**PROBLEM TO WORK ON**
Set down, exactly, every line from the top of the listing through the one holding "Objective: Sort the".

**DATA BLOCK**
= Beginning of Section =

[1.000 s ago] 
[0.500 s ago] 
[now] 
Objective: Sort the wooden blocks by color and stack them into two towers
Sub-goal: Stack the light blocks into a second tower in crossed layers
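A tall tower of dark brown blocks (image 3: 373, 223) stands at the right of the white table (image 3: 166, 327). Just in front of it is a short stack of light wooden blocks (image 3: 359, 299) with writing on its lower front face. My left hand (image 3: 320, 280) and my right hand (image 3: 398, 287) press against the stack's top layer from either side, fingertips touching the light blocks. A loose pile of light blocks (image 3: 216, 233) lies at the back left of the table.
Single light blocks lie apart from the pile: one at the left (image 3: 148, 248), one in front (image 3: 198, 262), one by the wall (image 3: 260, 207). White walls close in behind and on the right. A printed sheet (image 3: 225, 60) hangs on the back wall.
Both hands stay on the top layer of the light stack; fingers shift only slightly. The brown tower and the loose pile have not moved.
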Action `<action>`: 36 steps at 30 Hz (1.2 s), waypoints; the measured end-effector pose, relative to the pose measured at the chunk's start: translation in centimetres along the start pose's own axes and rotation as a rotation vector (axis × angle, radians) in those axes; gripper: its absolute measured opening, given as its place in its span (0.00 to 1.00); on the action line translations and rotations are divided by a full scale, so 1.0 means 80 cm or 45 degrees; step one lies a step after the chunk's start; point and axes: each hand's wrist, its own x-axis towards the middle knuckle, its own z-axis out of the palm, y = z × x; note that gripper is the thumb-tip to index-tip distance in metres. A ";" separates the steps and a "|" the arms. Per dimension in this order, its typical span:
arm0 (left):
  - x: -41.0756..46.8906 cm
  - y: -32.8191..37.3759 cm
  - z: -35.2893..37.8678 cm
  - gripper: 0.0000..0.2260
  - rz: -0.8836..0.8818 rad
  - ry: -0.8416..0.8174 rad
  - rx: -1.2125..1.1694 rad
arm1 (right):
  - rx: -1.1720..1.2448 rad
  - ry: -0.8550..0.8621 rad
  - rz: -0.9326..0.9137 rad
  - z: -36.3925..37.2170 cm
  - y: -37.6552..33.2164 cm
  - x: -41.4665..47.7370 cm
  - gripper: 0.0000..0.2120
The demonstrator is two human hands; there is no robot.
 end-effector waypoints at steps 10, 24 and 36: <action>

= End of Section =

**OUTPUT FOR THIS EXERCISE**
[1.000 s ago] 
[0.500 s ago] 
[now] 
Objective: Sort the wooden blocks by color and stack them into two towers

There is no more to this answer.